Methods: In a training cohort of 210 patients with PNs, we evaluated plasma circulating tumor DNA (ctDNA) for the presence of three lung cancer-specific methylation markers: SHOX2, SCT, and HOXA7. Subsequently, we constructed a combined model utilizing methylated SHOX2/SCT/HOXA7 (mSHOX2/SCT/HOXA7) ctDNA levels, the largest nodule size measured by LDCT, and age, employing the binary logistic regression algorithm. Furthermore, we compared the diagnostic performances of the combined model with the Mayo Clinic model and the single mSHOX2/SCT/HOXA7 model by analyzing the area under the receiver operating characteristic curve (AUC) for each.
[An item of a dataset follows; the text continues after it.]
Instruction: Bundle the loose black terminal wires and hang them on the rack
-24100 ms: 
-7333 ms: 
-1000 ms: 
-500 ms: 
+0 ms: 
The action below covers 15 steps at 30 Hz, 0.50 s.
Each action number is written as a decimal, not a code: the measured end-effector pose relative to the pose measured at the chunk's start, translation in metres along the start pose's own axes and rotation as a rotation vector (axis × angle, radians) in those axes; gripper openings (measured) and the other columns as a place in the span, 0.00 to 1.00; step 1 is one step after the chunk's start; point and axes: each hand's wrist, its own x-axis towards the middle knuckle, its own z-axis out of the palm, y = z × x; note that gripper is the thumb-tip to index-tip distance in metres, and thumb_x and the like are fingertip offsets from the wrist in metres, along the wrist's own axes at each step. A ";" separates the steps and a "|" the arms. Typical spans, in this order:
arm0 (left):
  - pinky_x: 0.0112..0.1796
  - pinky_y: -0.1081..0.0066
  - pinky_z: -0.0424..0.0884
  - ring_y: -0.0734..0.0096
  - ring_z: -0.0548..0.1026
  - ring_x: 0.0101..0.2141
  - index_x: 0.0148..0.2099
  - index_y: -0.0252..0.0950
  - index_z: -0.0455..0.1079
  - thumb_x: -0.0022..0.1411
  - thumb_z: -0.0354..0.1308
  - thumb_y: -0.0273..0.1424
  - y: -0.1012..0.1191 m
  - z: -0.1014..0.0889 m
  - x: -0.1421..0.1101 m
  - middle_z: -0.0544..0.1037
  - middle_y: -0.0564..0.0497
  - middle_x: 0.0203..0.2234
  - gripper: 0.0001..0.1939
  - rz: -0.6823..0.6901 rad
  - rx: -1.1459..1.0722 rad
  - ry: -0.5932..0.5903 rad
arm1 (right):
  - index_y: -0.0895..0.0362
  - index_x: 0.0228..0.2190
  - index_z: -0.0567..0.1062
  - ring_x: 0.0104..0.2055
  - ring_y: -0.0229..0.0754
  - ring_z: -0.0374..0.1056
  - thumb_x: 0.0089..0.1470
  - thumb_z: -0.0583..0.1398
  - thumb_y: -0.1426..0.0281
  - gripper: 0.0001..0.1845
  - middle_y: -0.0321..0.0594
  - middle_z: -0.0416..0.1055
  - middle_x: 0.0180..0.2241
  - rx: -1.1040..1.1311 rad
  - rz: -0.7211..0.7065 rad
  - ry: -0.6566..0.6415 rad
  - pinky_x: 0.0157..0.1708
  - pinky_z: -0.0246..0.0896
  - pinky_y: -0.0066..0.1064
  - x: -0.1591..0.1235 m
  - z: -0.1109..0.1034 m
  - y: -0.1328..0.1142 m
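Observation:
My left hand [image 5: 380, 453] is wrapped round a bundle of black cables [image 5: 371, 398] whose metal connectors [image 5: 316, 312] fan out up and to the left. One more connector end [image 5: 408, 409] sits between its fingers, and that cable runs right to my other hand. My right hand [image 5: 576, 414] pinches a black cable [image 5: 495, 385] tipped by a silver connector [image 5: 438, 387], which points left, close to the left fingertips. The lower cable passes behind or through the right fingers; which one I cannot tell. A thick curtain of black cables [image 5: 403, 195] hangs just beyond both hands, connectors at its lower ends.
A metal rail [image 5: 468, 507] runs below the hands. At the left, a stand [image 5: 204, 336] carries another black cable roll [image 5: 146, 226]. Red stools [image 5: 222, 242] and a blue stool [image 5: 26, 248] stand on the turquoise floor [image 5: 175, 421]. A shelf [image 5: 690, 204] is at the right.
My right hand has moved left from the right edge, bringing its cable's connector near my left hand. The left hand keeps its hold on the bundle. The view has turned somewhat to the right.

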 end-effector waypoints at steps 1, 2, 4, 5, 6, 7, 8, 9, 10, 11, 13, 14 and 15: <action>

Results: The combined model demonstrated an impressive AUC of 0.87 and an accuracy of 0.75 in the training cohort, using pathologic diagnoses as the gold standard. This performance was significantly superior to that of the single mSHOX2/SCT/HOXA7 panel (AUC = 0.81, P < 0.0001) and the Mayo model (AUC = 0.65, P = 0.0005). Further validation in a cohort of 82 patients with PNs confirmed the diagnostic value of the combined model. Additionally, we observed that as the size of the nodule increased, the diagnostic accuracy of the combined model also improved.
Conclusions: A combined model incorporating the ctDNA-based methylation status of SHOX2/SCT/HOXA7 genes, the largest nodule size measured by LDCT, and age can serve as a supplementary approach to LDCT for lung cancer. This model enhances the precision in identifying high-risk individuals and optimizes the clinical management strategies for PNs detected by CT.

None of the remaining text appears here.